Anagram test for two strings in python

Anagram test for two strings in python - python

This is the question:
Write a function named test_for_anagrams that receives two strings as
parameters, both of which consist of alphabetic characters and returns
True if the two strings are anagrams, False otherwise. Two strings are
anagrams if one string can be constructed by rearranging the
characters in the other string using all the characters in the
original string exactly once. For example, the strings "Orchestra" and
"Carthorse" are anagrams because each one can be constructed by
rearranging the characters in the other one using all the characters
in one of them exactly once.
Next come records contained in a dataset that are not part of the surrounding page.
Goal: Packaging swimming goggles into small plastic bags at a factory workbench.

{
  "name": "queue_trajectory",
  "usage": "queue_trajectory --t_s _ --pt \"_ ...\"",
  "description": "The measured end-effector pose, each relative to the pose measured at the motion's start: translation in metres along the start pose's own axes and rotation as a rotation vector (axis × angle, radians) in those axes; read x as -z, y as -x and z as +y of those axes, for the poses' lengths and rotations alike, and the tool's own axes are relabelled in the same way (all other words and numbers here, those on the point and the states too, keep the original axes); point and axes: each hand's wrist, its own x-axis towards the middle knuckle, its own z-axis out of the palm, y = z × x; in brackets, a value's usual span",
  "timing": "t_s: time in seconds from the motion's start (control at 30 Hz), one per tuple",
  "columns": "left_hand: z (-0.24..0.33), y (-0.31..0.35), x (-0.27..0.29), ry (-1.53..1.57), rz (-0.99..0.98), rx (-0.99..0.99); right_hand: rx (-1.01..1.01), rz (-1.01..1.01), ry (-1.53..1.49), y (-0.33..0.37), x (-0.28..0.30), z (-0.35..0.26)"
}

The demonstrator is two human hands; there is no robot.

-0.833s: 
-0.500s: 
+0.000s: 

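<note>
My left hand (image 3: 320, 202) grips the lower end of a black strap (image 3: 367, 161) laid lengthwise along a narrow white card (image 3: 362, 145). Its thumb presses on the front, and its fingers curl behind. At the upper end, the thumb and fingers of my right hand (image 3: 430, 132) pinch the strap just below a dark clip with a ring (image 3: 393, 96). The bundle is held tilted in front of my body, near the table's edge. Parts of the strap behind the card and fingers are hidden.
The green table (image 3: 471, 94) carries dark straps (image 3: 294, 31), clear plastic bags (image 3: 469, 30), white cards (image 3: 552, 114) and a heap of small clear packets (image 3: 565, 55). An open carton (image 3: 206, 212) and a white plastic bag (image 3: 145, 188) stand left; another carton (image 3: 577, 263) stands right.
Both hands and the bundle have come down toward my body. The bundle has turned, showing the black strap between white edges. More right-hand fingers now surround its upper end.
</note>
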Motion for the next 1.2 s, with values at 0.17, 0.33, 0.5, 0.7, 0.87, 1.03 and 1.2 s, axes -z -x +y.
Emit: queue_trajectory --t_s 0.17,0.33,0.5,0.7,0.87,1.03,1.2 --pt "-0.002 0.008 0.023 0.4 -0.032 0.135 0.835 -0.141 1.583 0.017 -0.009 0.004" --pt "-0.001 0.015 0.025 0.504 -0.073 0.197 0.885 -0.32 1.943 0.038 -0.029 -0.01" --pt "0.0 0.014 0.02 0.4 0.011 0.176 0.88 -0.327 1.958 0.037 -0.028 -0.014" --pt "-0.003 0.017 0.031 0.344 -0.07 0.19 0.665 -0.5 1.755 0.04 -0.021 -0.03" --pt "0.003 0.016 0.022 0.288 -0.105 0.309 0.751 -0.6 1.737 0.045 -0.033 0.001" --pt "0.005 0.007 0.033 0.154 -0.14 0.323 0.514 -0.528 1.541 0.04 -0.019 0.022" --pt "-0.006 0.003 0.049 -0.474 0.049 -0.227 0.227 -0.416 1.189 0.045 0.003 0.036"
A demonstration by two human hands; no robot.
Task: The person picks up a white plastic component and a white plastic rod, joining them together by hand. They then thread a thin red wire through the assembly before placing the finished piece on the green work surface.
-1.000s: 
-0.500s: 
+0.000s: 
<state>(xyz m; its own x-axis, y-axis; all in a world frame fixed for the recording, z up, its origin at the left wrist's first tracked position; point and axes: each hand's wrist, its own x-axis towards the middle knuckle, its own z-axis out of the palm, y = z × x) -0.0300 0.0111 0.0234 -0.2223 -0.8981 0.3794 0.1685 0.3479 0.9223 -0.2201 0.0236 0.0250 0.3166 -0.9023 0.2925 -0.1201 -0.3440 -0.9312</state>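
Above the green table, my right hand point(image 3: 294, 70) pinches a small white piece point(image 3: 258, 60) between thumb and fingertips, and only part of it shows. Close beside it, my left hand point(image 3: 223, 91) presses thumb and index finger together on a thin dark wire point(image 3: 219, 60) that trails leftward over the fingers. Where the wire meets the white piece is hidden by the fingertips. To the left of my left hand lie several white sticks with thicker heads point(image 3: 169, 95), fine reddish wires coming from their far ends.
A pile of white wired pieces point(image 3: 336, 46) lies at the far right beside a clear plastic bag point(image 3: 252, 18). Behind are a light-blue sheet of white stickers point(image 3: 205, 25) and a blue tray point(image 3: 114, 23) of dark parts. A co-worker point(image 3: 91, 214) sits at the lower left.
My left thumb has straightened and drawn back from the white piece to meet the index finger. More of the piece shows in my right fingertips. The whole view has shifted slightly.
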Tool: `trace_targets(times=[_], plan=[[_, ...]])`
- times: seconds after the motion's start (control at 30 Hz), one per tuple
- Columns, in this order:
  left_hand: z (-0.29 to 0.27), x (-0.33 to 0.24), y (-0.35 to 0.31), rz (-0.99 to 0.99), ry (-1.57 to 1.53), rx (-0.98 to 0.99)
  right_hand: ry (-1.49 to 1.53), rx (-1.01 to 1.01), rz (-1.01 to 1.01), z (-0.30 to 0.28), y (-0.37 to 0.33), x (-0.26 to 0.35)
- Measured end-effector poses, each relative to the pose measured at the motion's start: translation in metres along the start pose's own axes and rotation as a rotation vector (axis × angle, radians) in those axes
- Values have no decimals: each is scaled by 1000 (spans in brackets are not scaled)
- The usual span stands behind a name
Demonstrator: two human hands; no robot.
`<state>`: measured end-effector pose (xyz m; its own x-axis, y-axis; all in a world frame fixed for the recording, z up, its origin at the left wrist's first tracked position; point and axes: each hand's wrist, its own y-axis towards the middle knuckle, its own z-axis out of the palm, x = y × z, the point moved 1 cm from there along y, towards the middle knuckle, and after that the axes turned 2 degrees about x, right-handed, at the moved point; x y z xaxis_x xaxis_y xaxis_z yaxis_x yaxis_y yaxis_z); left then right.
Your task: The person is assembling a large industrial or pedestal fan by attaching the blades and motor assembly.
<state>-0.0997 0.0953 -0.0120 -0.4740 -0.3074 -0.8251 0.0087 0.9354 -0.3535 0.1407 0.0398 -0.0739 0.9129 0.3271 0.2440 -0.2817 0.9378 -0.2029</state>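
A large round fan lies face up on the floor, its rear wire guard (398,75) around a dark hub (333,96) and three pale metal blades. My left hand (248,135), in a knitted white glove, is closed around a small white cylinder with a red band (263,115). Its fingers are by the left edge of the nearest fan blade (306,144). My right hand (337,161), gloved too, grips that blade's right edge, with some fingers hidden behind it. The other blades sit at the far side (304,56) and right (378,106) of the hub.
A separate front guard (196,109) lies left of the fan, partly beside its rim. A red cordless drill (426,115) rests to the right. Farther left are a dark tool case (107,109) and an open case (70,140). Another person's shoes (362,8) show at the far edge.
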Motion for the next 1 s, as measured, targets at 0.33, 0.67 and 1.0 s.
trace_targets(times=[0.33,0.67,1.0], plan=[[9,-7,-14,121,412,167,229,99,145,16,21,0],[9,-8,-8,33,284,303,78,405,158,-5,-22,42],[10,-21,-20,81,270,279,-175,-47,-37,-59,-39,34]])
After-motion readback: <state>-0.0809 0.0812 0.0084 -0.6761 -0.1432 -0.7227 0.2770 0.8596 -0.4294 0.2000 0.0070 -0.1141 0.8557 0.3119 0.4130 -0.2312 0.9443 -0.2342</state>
Note that capitalization does not matter
here i.e. a lower case character can be considered the same as an
upper case character.
My code:
def test_for_anagrams (str_1, str_2):
str_1 = str_1.lower()
str_2 = str_2.lower()
print(len(str_1), len(str_2))
count = 0
if (len(str_1) != len(str_2)):
return (False)
else:
for i in range(0, len(str_1)):
for j in range(0, len(str_2)):
if(str_1[i] == str_2[j]):
count += 1
if (count == len(str_1)):
return (True)
else:
return (False)
#Main Program
str_1 = input("Enter a string 1: ")
str_2 = input("Enter a string 2: ")
result = test_for_anagrams (str_1, str_2)
print (result)
The problem here is when I enter strings as Orchestra and Carthorse, it gives me result as False. Same for the strings The eyes and They see. Any help would be appreciated.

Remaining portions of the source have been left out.